Far from leaving his readers there, though, the author then proceeds to tie in and tie up the maulings with Siri's morgue nurse, Dtui, earning her detective stripes (literally) by her determined and courageous pursuit of a solution to the mysterious animal's whereabouts, taking her from Comrade Minister Civilai's world of the Politburo (where the old codger is the Voice of Reason, an exhausting and thankless task, making him miss his youth spent in the jungles as a freedom fighting boon companion to Siri), to the hidden world of the prisons Laos isn't supposed to need anymore in the Socialist Paradise, and finally to the ragged edge of her own life at the mercy of the evil forces causing the mutilation killings. Siri and his boon companions wind all the loose ends into a very, very happy ending, though just as in real life, there are prices to be paid for all happiness...but on balance, the good outweighs the painful and unhappy.
Like we wish it would in Real Life.
Oh my heck. I just can't get over several scenes in this book, the one I won't spoiler that I mentioned above, but also some character scenes that I was moved by. One involves Comrade Coroner Siri, Comrade Minister Civilai, and Comrade Inspector Phosy having lunch by the river, something that childless Siri and Civilai have done together often, but now include the unmarried, middle-aged Phosy in. The scene comes at a very interesting point, where Siri has just confirmed that he (like Buddha) has thirty-three teeth which marks him out as a being who is a bridge between the Other Realms and the mundane world we all live in. It feels like the reader is the quiet fourth person watching a pair of old uncles chaffing and loving their younger, respectful nephew, all with the quietest and most enjoyable teasing sweetness. I was very pleased and honored to be allowed into their moment of closeness, and then remembered that the author was creating this scene, not recording or reporting it.

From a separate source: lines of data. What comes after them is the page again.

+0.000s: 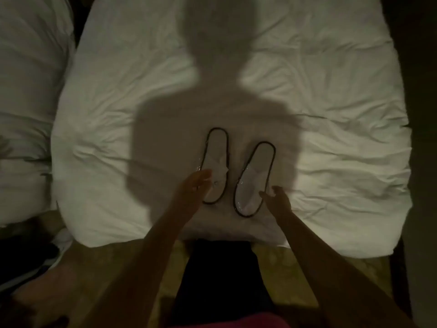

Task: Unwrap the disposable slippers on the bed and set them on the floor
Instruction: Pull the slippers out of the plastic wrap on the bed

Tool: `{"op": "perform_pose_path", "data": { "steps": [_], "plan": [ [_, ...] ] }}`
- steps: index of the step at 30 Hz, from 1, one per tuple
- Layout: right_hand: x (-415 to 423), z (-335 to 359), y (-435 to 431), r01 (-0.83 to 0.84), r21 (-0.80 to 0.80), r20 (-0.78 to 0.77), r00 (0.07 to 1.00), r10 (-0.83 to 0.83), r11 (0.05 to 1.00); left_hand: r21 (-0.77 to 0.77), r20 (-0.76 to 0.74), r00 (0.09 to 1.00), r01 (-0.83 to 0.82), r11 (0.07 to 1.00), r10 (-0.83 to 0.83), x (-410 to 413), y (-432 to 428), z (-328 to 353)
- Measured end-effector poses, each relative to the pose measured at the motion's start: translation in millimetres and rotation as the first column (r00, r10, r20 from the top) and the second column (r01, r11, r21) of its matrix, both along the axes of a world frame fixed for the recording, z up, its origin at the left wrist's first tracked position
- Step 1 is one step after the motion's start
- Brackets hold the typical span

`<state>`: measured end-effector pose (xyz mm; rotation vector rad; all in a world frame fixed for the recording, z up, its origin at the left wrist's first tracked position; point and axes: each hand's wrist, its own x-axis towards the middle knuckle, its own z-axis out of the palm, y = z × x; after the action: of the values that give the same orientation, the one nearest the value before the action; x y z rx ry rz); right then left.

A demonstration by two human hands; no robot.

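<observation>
At the near edge of the bed, both bare arms reach in over the patterned floor. Left hand fingers spread, lying over the near part of the left slipper, contact unclear. Right hand fingers apart, thumb and forefinger at the right slipper near end, holding nothing. Both slippers lie side by side, clear wrap glinting. Person's shadow falls across the white duvet beyond.
</observation>
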<state>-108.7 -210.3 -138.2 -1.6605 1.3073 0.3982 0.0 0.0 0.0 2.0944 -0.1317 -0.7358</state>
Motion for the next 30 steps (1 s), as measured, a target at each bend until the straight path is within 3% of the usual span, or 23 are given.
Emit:
{"op": "perform_pose_path", "data": {
  "steps": [4,6,9,12,14,18,21,27,30],
  "plan": [
    [-2,-14,2,-0.021,0.161,-0.156,0.987,0.046,0.987,0.009,-0.138,0.99,-0.017,1.0,0.018,-5,-3,-8],
    [-1,-20,9,-0.049,0.193,-0.151,0.985,0.079,0.98,0.024,-0.22,0.975,-0.036,0.999,0.041,-9,-3,-11],
    [5,-34,20,-0.092,0.183,-0.102,0.988,0.112,0.979,0.027,-0.227,0.971,-0.073,0.997,0.077,-11,1,-14],
    [12,-43,29,-0.03,0.136,-0.159,0.986,0.052,0.99,0.073,-0.234,0.963,-0.122,0.99,0.136,-6,9,-14],
    [17,-46,36,0.074,0.254,-0.092,0.994,-0.052,0.964,0.081,-0.263,0.947,-0.17,0.982,0.185,-3,14,-13],
    [26,-30,40,0.123,0.281,-0.015,0.992,-0.124,0.952,0.069,-0.33,0.916,-0.218,0.974,0.228,-3,16,-11],
    [24,8,33,0.217,0.416,0.038,0.966,-0.255,0.883,0.061,-0.313,0.92,-0.228,0.972,0.236,-5,14,-11],
    [-9,81,37,-0.024,0.619,0.247,0.955,-0.166,0.785,-0.077,-0.404,0.878,-0.313,0.947,0.257,-11,-2,-4],
    [-15,106,46,-0.168,0.64,0.314,0.948,-0.056,0.75,-0.165,-0.403,0.904,-0.228,0.96,0.145,-13,-5,1]
  ]
}}
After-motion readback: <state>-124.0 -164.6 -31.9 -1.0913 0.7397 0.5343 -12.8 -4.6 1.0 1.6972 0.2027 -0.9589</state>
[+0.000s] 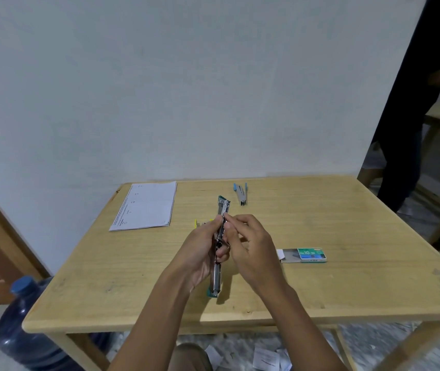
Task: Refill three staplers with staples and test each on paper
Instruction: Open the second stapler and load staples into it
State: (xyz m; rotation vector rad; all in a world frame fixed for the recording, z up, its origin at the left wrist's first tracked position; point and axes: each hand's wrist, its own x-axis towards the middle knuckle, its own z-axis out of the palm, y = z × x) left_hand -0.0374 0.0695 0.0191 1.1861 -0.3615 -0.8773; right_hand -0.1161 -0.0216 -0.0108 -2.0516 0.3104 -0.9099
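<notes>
Pale wall fills the background, and below it a light wooden surface (347, 223) stands against it. Above the middle of the surface my two hands hold the green stapler (223, 208), swung open into one long line, its metal rail facing up and its green ends showing at the far tip and at the near end. My left hand (203, 250) is wrapped around its middle from the left, fingers curled under and the thumb on top. My right hand (251, 245) comes in from the right with its fingers bent, thumb and forefinger pinched together on the rail just short of the far tip. Whether a strip of staples sits between those fingertips, I cannot tell.

Beyond my left hand, a bit of the yellow stapler (197, 223) peeks out on the surface, mostly hidden. The blue stapler (241, 193) lies near the far edge, apart from the others. The box (304, 255) of staples lies to my right, its tray slid partly out. The paper (145, 206) lies flat at the far left corner.

On the floor to the left stands a blue jug (26, 325). White scraps (264, 357) lie on the floor under the near edge. At the right a person (406, 103) in dark clothes stands by another table.
</notes>
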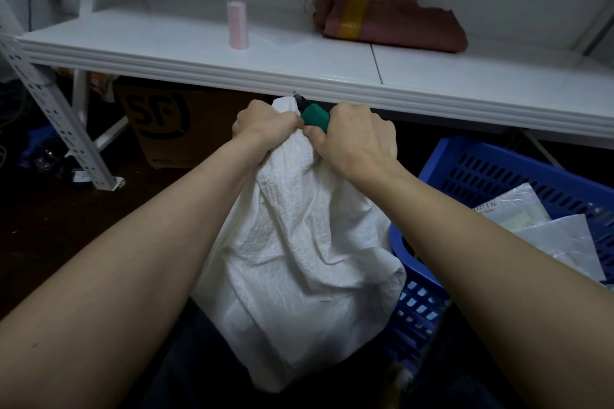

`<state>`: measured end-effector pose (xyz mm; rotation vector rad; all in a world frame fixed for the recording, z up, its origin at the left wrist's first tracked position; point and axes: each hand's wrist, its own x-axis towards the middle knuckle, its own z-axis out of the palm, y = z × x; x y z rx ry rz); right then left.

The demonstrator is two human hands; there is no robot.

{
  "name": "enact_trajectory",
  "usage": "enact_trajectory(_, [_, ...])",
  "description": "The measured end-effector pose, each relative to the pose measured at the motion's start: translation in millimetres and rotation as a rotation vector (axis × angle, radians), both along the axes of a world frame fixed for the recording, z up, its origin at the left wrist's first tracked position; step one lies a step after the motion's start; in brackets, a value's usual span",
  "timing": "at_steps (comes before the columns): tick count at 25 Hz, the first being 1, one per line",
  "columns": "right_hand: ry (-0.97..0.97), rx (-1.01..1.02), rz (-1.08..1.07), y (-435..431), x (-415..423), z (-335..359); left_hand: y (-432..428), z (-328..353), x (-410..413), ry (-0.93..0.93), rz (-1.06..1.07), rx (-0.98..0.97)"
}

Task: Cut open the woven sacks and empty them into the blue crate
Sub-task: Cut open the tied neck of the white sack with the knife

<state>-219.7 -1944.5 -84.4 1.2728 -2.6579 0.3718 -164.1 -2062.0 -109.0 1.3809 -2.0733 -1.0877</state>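
Left hand (pixel 265 123) and right hand (pixel 358 136) both clamped at the neck of the white woven sack (pixel 299 242), just left of the blue crate (pixel 498 159).
Head view: the left fist bunches the gathered neck; the right curls round a green-handled cutter (pixel 315 117), blade at the sack's top, though whether it has bitten in is hard to tell. Leaning on the crate's left wall, the sack looks soft, crinkly, probably slick and light; grip it below the blade.

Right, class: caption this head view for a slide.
Left hand grips the neck of a woven sack; right hand holds a green utility knife to it, beside the blue crate.
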Motion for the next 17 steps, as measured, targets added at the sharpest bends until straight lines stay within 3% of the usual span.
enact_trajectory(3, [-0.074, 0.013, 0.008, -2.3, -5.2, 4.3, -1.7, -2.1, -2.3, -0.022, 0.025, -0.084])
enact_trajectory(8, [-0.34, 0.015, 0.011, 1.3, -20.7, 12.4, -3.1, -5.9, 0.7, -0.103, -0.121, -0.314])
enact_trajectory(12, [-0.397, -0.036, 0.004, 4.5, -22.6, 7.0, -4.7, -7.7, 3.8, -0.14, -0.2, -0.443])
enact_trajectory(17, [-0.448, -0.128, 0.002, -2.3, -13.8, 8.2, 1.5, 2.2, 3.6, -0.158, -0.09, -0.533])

And then there came a moving scene between Siri and Nurse Dtui, which I can't talk about for fear of spoilering events. I hate that I can't talk about it, but to anyone who has felt the ghastly sense of anti-climax when reading a spoilered ending, I need not explain my hesitation. Suffice it to say, Nurse Dtui is more of a daughter to Siri than even he knows yet.
Four full and happily given stars, plus a quarter star to grow on. This is a series my mystery fanboy heart has embraced for good.